▸ DIRECTIONS
Could the listing below be returned exactly, with its pictures left out?
** Opening GIVEN RECORDS block **
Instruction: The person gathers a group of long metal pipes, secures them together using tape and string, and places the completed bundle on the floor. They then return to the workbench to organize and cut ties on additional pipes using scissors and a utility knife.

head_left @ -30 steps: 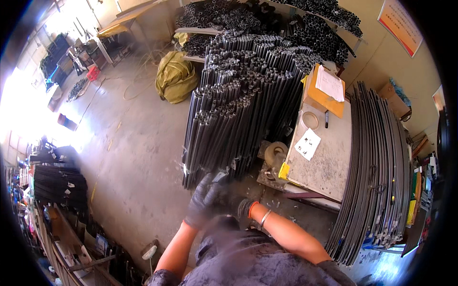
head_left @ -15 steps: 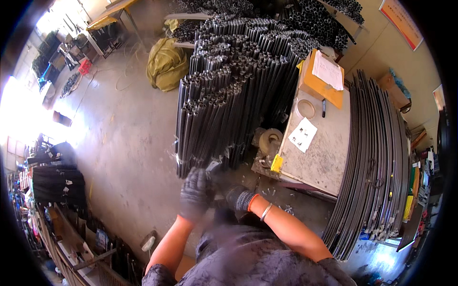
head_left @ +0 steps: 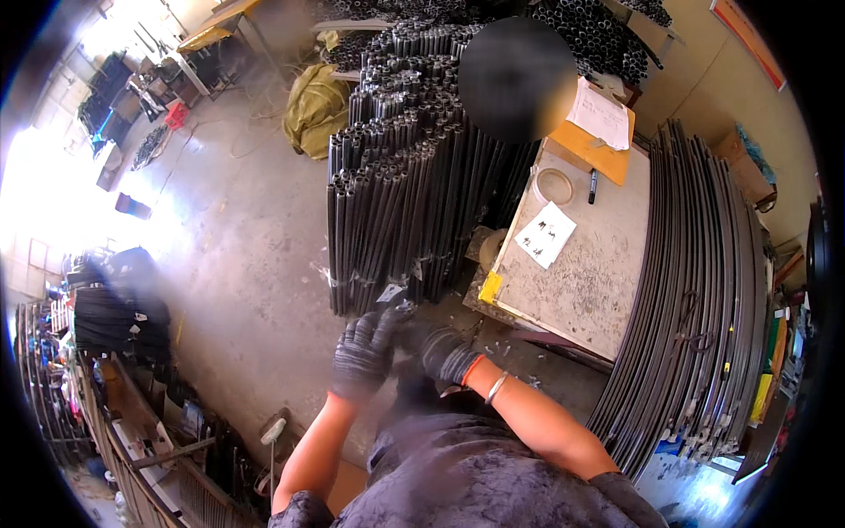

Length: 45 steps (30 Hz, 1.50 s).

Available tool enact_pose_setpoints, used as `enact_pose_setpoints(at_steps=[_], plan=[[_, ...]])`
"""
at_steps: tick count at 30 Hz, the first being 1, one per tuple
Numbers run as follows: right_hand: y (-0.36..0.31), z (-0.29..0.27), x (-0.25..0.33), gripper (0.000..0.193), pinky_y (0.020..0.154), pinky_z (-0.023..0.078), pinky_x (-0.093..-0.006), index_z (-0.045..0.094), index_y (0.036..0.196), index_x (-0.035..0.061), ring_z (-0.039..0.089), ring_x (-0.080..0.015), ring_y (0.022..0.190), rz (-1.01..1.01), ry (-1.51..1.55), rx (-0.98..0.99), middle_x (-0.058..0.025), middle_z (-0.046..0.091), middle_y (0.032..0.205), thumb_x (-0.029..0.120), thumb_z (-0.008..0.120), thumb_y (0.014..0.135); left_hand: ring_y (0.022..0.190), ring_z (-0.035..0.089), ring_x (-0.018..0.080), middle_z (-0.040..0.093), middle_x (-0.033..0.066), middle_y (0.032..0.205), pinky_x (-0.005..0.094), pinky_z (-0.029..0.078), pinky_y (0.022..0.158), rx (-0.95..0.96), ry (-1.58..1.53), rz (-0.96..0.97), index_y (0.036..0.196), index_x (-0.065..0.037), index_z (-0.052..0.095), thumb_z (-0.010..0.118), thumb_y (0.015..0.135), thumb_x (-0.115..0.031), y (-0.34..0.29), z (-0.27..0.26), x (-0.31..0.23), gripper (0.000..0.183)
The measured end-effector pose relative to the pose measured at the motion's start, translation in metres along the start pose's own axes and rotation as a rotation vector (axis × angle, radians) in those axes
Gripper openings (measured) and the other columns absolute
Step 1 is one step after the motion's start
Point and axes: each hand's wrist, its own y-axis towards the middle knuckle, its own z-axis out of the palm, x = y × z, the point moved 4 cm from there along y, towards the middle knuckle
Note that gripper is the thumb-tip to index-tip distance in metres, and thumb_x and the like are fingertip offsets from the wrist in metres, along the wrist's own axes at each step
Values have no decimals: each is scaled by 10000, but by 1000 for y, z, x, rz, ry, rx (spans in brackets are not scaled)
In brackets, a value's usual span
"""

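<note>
My left hand (head_left: pixel 362 354), in a dark grey knitted glove, is in front of my body with its fingers bent together. Beside it, my right hand (head_left: pixel 443 350), in a like glove with an orange cuff, reaches in so that the fingertips of both almost meet. Whatever lies between the fingers is dark and blurred, too unclear to name. Just beyond the fingertips shows a small pale tag (head_left: pixel 392 293), by the near foot of a tall stack of dark metal tubes (head_left: pixel 396 211) standing on end. Whether a hand touches the tag I cannot tell.
To the right stands a worn table (head_left: pixel 590 273) with a tape roll (head_left: pixel 554 187), marker (head_left: pixel 593 187), white card (head_left: pixel 545 235) and orange envelope (head_left: pixel 598 157). Long dark bars (head_left: pixel 682 290) lean beyond it. An olive sack (head_left: pixel 315 110) sits behind. A blurred round patch covers some tubes.
The right hand has come in closer to the left, and their fingertips now nearly meet. The whole view has shifted slightly. A blurred round patch now covers the far tubes.
</note>
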Motion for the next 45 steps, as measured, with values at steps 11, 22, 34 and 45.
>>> enact_pose_setpoints(at_steps=[11, 22, 34, 45], plan=[[-4, 54, -44, 773, 988, 408, -403, 457, 1293, 43, 495, -353, 1169, -439, 10, -541, -198, 505, 1274, 208, 807, 624, 1097, 505, 391, 515, 206, 1185, 452, 444, 919, -28, -368, -98, 1222, -62, 531, 792, 627, -224, -16, -3, -49, 670], [-18, 91, -68, 362, 929, 433, -312, 574, 1060, 89, 520, -162, 1016, -535, 856, -520, -42, 572, 1109, -3, 675, 724, 1035, 534, 355, 577, 124, 1105, 443, 444, 888, 57, -328, 120, 1117, -87, 587, 764, 656, -198, -15, 37, -70, 506], [-17, 112, -90, 347, 865, 461, -295, 573, 1030, 72, 529, -135, 952, -430, 1325, -983, -17, 592, 1032, 7, 705, 717, 1107, 476, 391, 507, 177, 1195, 500, 396, 953, 238, -308, 640, 1230, -57, 473, 735, 703, -328, -6, 69, -54, 648], [2, 164, -25, 347, 951, 406, -312, 558, 1104, 52, 509, -161, 1030, -293, 749, -1927, -53, 568, 1127, 53, 646, 769, 925, 538, 298, 577, 110, 955, 408, 436, 872, 443, -849, 888, 882, -70, 605, 764, 644, -157, -37, 57, -36, 300]])
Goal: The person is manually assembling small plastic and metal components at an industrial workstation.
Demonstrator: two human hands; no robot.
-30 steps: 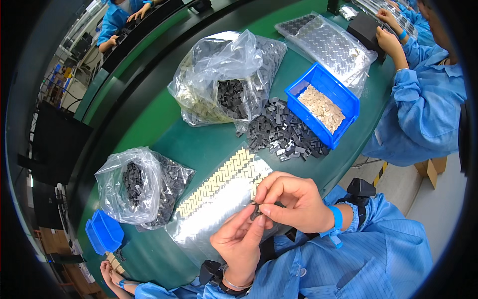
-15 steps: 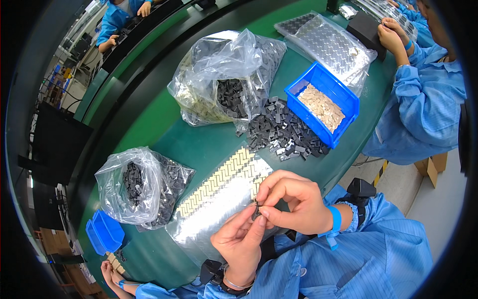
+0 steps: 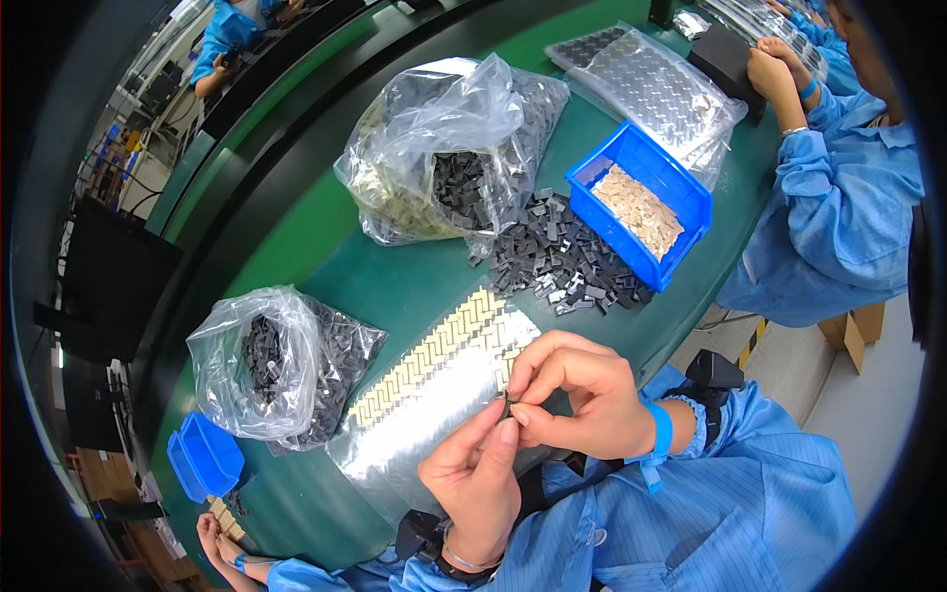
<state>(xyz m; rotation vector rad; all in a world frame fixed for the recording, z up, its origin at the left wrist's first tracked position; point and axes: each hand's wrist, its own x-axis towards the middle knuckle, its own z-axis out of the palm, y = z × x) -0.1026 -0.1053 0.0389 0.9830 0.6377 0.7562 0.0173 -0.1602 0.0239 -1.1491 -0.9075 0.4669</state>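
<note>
From here I can barely make out the small dark piece, because the fingertips of the left hand and the right hand cover most of it, and that right hand also hides part of the shiny sheet. Through the crumpled plastic of the big clear bag, the dark parts blur together. The co-worker on the right and the person at top left are cut off, and whether the lower-left co-worker's hand holds anything is too small to tell.
</note>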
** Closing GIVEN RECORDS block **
▸ RESPONSE TO THE TASK
Instruction: The person gathers a group of long metal pipes, secures them together using tape and string, and places the completed bundle on the floor. They then return to the workbench to organize and cut ties on additional pipes using scissors and a utility knife.

head_left @ -30 steps: 
head_left @ -15 steps: 
head_left @ +0 steps: 

Length: 45 steps (30 Hz, 1.50 s).

Available tool enact_pose_setpoints, used as `enact_pose_setpoints(at_steps=[_], plan=[[_, ...]])`
"""
at_steps: tick count at 30 Hz, the first being 1, one per tuple
Numbers run as follows: right_hand: y (-0.36..0.31), z (-0.29..0.27), x (-0.25..0.33), gripper (0.000..0.193), pinky_y (0.020..0.154), pinky_z (-0.023..0.078), pinky_x (-0.093..-0.006), index_z (-0.045..0.094), index_y (0.036..0.196), index_x (-0.035..0.061), ring_z (-0.039..0.089), ring_x (-0.080..0.015), ring_y (0.022..0.190), rz (-1.01..1.01), ry (-1.51..1.55), rx (-0.98..0.99), middle_x (-0.058..0.025), middle_z (-0.046..0.091), middle_y (0.032..0.205), thumb_x (-0.029..0.120), thumb_z (-0.008..0.120), thumb_y (0.014..0.135); left_hand: ring_y (0.022..0.190), ring_z (-0.035..0.089), ring_x (-0.018..0.080), middle_z (-0.040..0.093), middle_x (-0.033..0.066), middle_y (0.032..0.205), pinky_x (-0.005..0.094), pinky_z (-0.029..0.078), pinky_y (0.022..0.158), rx (-0.95..0.96), ry (-1.58..1.53), rz (-0.96..0.97), index_y (0.036..0.196), index_x (-0.065..0.037), index_z (-0.052..0.095), thumb_z (-0.010..0.118), thumb_y (0.015..0.135), thumb_x (-0.115..0.031), y (-0.34..0.29), z (-0.27..0.26), x (-0.31..0.23), gripper (0.000..0.183)
The measured end-effector pose relative to the pose measured at the motion's start, translation in metres along the start pose's own axes and rotation as a rotation vector (axis × angle, radians) in those axes
Gripper openings (measured) and the other columns absolute
Step 1 is one step after the motion's start
Point and axes: each hand's wrist, its own y-axis towards the middle knuckle, its own z-axis out of the palm, x = y × z, the point moved 4 cm from there along y, towards the middle knuckle
Note that gripper is the thumb-tip to index-tip distance in metres, and thumb_x and the like are fingertip offsets from the wrist in metres, along the wrist's own axes at each step
Values have no decimals: each is scaled by 10000, but by 1000 for y, z, x, rz, ry, rx (spans in brackets are not scaled)
In brackets, a value's usual span
"""

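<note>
My left hand (head_left: pixel 362 354), in a dark grey knitted glove, is in front of my body with its fingers bent together. Beside it, my right hand (head_left: pixel 443 350), in a like glove with an orange cuff, reaches in so that the fingertips of both almost meet. Whatever lies between the fingers is dark and blurred, too unclear to name. Just beyond the fingertips shows a small pale tag (head_left: pixel 392 293), by the near foot of a tall stack of dark metal tubes (head_left: pixel 396 211) standing on end. Whether a hand touches the tag I cannot tell.
To the right stands a worn table (head_left: pixel 590 273) with a tape roll (head_left: pixel 554 187), marker (head_left: pixel 593 187), white card (head_left: pixel 545 235) and orange envelope (head_left: pixel 598 157). Long dark bars (head_left: pixel 682 290) lean beyond it. An olive sack (head_left: pixel 315 110) sits behind. A blurred round patch covers some tubes.
The right hand has come in closer to the left, and their fingertips now nearly meet. The whole view has shifted slightly. A blurred round patch now covers the far tubes.
</note>
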Motion for the next 45 steps, as measured, with values at steps 11, 22, 34 and 45.
>>> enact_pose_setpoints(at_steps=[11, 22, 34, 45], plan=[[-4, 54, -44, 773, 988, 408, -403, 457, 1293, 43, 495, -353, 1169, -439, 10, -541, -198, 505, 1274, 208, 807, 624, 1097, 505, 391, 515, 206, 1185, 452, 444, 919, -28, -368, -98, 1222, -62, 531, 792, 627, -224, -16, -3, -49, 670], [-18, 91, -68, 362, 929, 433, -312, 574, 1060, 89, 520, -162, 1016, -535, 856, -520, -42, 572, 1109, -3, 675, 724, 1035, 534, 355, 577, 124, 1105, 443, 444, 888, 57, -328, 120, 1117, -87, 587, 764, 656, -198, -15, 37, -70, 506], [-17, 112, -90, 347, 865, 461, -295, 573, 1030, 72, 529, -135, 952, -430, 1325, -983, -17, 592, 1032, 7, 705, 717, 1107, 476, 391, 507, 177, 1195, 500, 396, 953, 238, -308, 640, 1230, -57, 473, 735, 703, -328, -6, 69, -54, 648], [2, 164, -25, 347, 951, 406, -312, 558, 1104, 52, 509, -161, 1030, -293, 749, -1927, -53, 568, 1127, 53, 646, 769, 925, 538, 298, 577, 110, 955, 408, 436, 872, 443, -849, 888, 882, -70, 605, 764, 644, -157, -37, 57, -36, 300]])
Goal: The person is manually assembling small plastic and metal components at an industrial workstation.
Demonstrator: two human hands; no robot.
-30 steps: 
-15 steps: 
+0 steps: 
<state>(xyz m; rotation vector rad; all in a world frame fixed for the recording, z up, its origin at the left wrist's first tracked position; point and axes: each hand's wrist, its own x-axis towards the middle knuckle, its own z-axis out of the palm, y = z × x) -0.1026 -0.1053 0.0389 0.9830 0.6377 0.7562 0.0173 -0.1602 0.0239 -1.1491 -0.9075 0.4669</state>
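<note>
From here I can barely make out the small dark piece, because the fingertips of the left hand and the right hand cover most of it, and that right hand also hides part of the shiny sheet. Through the crumpled plastic of the big clear bag, the dark parts blur together. The co-worker on the right and the person at top left are cut off, and whether the lower-left co-worker's hand holds anything is too small to tell.
</note>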

The output contains the complete answer to the exercise.